One of the most ambitious (i.e., bad) arguments ever made by a defendant in a TCPA case was rejected by the Western District of New York in Gerrard v. Acara Sol. Inc., 1:18-cv-1041, 2019 U.S. Dist. LEXIS 108038, 2019 WL 2647758 (W.D.N.Y. June 27, 2019). Acara Solutions argued their text messages with job offers were not telemarketing in nature and therefore not subject to the TCPA.
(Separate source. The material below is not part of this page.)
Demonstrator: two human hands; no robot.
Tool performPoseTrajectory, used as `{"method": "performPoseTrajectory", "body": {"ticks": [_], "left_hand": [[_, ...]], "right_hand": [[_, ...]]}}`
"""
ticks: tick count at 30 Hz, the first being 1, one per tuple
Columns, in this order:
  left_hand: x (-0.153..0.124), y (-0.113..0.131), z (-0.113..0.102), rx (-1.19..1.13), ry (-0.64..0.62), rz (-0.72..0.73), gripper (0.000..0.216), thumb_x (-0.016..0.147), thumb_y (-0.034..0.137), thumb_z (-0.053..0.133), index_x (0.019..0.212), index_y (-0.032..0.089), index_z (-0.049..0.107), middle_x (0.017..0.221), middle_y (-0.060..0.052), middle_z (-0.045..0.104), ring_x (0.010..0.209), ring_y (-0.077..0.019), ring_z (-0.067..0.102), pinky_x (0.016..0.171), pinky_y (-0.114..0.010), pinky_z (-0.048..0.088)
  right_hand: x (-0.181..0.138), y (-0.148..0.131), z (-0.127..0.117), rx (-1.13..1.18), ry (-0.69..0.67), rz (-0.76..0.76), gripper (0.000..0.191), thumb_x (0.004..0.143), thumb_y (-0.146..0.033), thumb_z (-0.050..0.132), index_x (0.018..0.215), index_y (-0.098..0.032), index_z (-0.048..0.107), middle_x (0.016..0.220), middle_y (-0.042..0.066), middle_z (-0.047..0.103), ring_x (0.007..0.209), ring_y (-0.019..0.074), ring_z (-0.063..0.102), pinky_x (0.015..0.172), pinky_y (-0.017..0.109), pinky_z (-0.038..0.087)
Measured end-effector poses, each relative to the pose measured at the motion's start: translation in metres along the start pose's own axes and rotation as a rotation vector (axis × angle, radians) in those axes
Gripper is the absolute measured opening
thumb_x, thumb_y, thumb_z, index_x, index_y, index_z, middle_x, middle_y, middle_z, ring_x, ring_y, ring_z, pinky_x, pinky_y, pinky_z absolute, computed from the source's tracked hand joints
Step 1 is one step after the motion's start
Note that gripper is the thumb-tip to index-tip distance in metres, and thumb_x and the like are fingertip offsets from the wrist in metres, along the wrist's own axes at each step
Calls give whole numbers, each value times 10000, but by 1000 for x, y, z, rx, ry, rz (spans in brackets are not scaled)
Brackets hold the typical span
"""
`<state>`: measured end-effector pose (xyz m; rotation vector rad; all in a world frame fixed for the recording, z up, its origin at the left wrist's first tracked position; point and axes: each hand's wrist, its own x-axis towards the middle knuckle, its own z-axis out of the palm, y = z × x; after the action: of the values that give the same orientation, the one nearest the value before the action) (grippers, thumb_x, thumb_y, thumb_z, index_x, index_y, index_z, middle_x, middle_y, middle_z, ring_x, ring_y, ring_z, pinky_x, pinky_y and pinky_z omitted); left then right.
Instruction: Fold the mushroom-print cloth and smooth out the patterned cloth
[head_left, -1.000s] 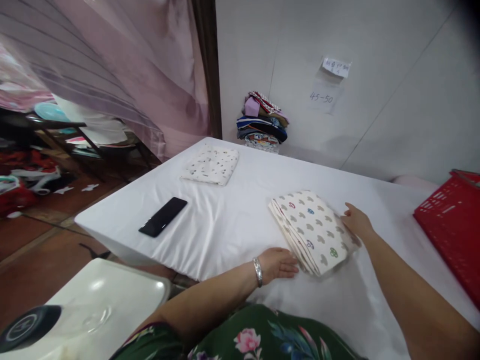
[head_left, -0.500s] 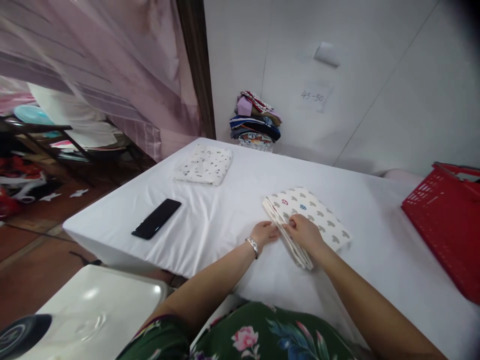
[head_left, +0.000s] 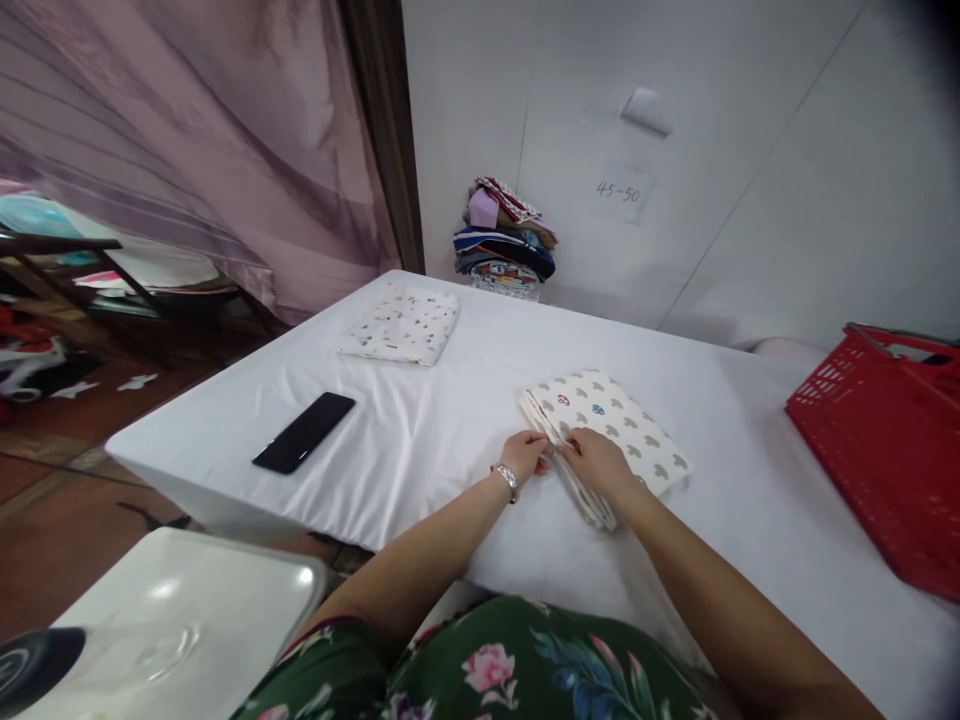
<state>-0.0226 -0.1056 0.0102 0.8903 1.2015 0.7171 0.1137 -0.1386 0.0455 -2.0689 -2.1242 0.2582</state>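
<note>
A folded cream cloth [head_left: 626, 430] with a grey, red and blue pattern lies on the white-covered table [head_left: 450, 450] in front of me. My left hand [head_left: 527, 452], a silver bracelet on its wrist, pinches the cloth's layered near-left edge. My right hand [head_left: 595, 465] rests on the same edge right beside it, fingers curled onto the folds. Both hands touch each other at the cloth's edge.
A second folded patterned cloth [head_left: 401, 325] lies at the table's far left. A black phone [head_left: 294, 446] sits near the left edge. A red plastic basket [head_left: 885, 440] stands at the right. A pile of coloured fabrics [head_left: 504, 240] leans against the white wall. A white chair [head_left: 180, 620] is lower left.
My right hand came from the cloth's far right side to its near-left edge. My left hand moved up from the table to that edge, and both have closed on the folds.
</note>
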Motion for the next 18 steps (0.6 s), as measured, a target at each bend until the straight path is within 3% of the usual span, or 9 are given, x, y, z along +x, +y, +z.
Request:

Acara Solutions tried to argue in its motion to dismiss that they did not need consent to send text messages offering employment opportunities because the FCC has exempted non-telemarketing commercial communications from the TCPA. This argument fell apart once the Court concluded that this exemption only applied to landlines and not cell phones. Although the TCPA was passed in large measure to prevent calls to landlines, the statute ironically has been interpreted to allow non-telemarketing calls to landlines without any level of consent. As to cell phones, however, all calls require some level of consent—including non-telemarketing calls.
Whether a message constitutes an advertisement or telemarketing is relevant only to the degree of prior consent (written versus oral consent) required to avoid TCPA liability. Here, plaintiff Samantha Gerrard alleged the disputed text messages were sent by Acara Solutions without her consent and despite her requests for the communications to stop. In rendering a lengthy analysis to reject Acara Solutions’ arguments, the Court rightfully concluded the TCPA applied regardless of whether or not the text messages were non-telemarketing in nature. Like all other text messages to cell phones using an ATDS, the texts here required consent in some form, and it appears no consent was given by the consumer.
The Court also opined on ATDS usage in concluding that allegations of impersonal messaging and high text message volume is sufficient to allege ATDS usage at the pleadings stage.
Troutman Sanders will continue to monitor the case if there is an appeal.